日本では80年代に初めてインプラント手術が行なわれました。また、さらに時代をさかのぼり、古くはローマの遺跡にもその治療痕が発見されたという歴史もあります。現在行われている治療法へと発展したのは、1950年代に骨と結着する性質を持つ金属が発見されたことがきっかけです。その後、ねじ状の金属部品を使用した臨床実験が繰り返され、日本ではじめて手術が行われたのと同時期に世界的にも注目を集めるようになりました。画期的な治療法ではあるものの、インプラント治療には専用の医療機器や歯科手術に対する技術が必要であることもあり、一般に普及するまでに時間がかかったといわれています。

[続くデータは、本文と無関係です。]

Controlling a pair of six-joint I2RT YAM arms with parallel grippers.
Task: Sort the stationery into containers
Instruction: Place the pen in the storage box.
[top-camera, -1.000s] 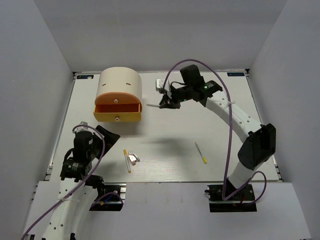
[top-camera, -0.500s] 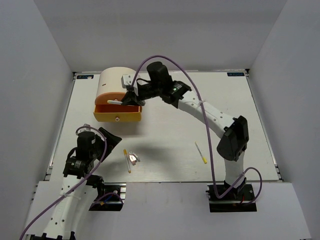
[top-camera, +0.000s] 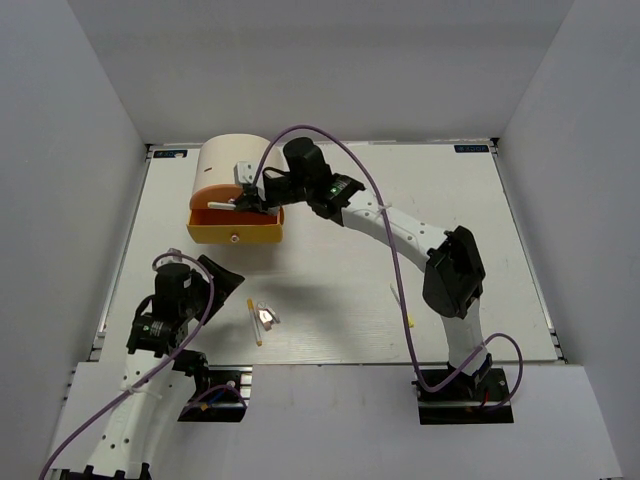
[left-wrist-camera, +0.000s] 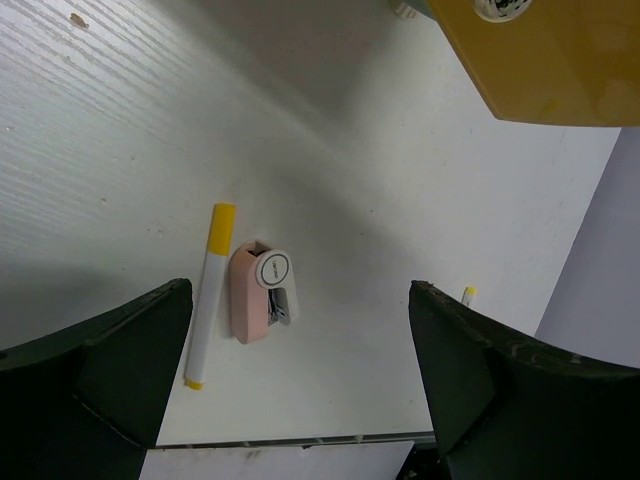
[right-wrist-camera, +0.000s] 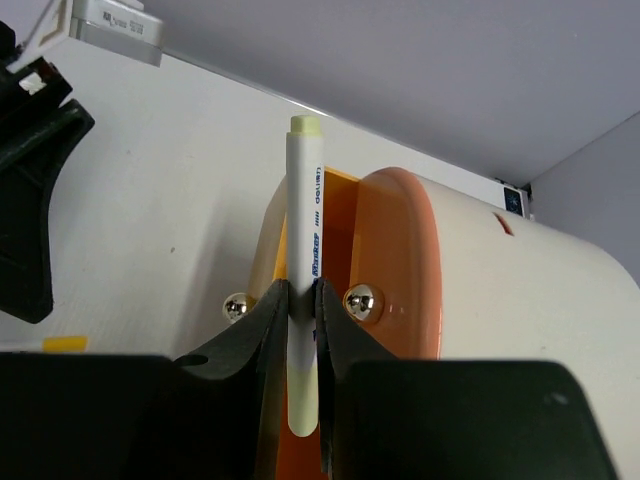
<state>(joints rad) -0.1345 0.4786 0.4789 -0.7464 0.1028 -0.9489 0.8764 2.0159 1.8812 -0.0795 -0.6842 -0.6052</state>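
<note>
Clamped tight, the right gripper (right-wrist-camera: 302, 300) has its jaws pressed against the barrel of a white marker (right-wrist-camera: 305, 220) with a pale green tip, and the marker sticks out well past the fingertips. In the top view it lies roughly level over the pulled-out yellow drawer (top-camera: 235, 234), its tip pointing toward the left wall. Whether it touches the drawer cannot be told. Just above that drawer sits the orange drawer front (right-wrist-camera: 400, 260), and two small shiny knobs (right-wrist-camera: 360, 298) show on either side of the fingers. Both drawers belong to the cream cylindrical cabinet (top-camera: 235, 158) at the far left of the white table (top-camera: 350, 260).

Nearer the arm bases, a pinkish clip-like piece (left-wrist-camera: 255, 292) lies flat on the table. A thin white stick with a yellow cap (left-wrist-camera: 208, 290) rests just beside it. The left gripper (left-wrist-camera: 300, 300) hangs above these two with its jaws spread wide, holding nothing. Another yellow-tipped stick (left-wrist-camera: 467, 294) peeks out by its right finger.
</note>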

古い歴史を持つインプラント治療ですが、日本ではここ数年で急速に普及したという背景から比較的新しい治療法としての認識が強くあります。最近では治療に乗り出す歯科医院が増えていて、街中の一般的な歯科医院でも治療を受けることができるようになりました。それを受けて、歯科医院間の治療費に差が生まれています。インプラントの治療費は平均すると35〜45万円程度と言われていますが、相場より安く治療するクリニックが増えているのです。また、治療そのものにおいても、切開の数を減らした術式や専門の麻酔科医を用意するクリニックなど、患者の負担を軽減させるべく対応をするクリニックもあります。クリニックによって差はありますが、患者が利用しやすい環境へとむかっているということができるでしょう。